If GIX gets the green light from the US Securities and Exchange Commission, it plans to kick off trading in 2025. And it’s a global initiative, too. Labovitz tells Global Finance that while a security must be listed on another US exchange to list with GIX, he’s already chatting up counterparts abroad.

“Conversations with exchanges and broker-dealers in Europe and Africa” about potentially bringing equity-linked products, i.e., American Depositary Receipts and exchange-traded funds, from those regions to the US markets via GIX are taking place, he explained. “We’re still in the early stages of those discussions.”

As GIX waits for regulatory approval, Labovitz is mapping out a future where saving the planet is thought of as a savvy corporate finance strategy. The following interview is edited for length and clarity:

Global Finance: Who’s expressing interest in GIX and why?

Daniel Labovitz: We have spoken with hundreds of public companies. From our conversations, it’s clear that they understand the logic and importance of sustainability to their business and their shareholders. Company leaders know that significant portions of their investor base, employees, and customers care deeply about it and are looking for evidence that companies are not just greenwashing. If a company is perceived to be greenwashing, it puts them at a disadvantage when competing for the best talent and consumers—especially younger cohorts, who, more and more, are considering a company’s values as part of their employment and purchasing decisions. Ultimately, company leaders know they will lose access to sustainability-minded investors willing to trade short-term gains for long-term sustainable value growth.

GF: What were some of the questions that get brought up?

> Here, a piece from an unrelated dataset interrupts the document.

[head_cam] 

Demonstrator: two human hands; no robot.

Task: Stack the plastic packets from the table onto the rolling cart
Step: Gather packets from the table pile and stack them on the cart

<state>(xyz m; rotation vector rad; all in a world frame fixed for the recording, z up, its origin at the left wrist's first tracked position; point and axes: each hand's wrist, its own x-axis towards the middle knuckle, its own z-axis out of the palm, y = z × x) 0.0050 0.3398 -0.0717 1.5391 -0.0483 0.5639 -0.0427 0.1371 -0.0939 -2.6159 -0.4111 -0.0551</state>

Labovitz: One of the polarizing questions that comes up is whether ESG diverts board members’ and management’s attention away from shareholder value creation. When it comes to the environment, we think the answer is “no.” A focus on sustainability is about maximizing value creation. If management isn’t thinking about the impact of climate change on their business models and aren’t planning for how to take advantage of opportunities and avoid the pitfalls that arise out of the green economy, then they’re not positioning the company for long-term growth and stability. Getting to that point, however, can be challenging. It requires companies to rethink how they govern themselves to ensure that sustainability is considered a matter of course in any decision. GIX will help companies build that corporate governance infrastructure, which proves to investors that they are creating long-term value.

GF: Is there data to support that?

Labovitz: There is growing evidence that focusing on sustainability leads to the company’s stock outperforming the broader market. For example, a 2022 McKinsey study found that “green leaders” in the chemicals market doubled their total shareholder return compared to “green laggards.” A 2023 study in Britain found that a board sustainability committee positively impacted market value, while a separate study found that corporate environmental commitments can play a buffering role during disruptive market events. In other words, markets agree that sustainability investments and sustainability-focused corporate governance can improve returns and lower volatility. You’d be hard-pressed to find a CFO or CEO who said “no, thank you” to either.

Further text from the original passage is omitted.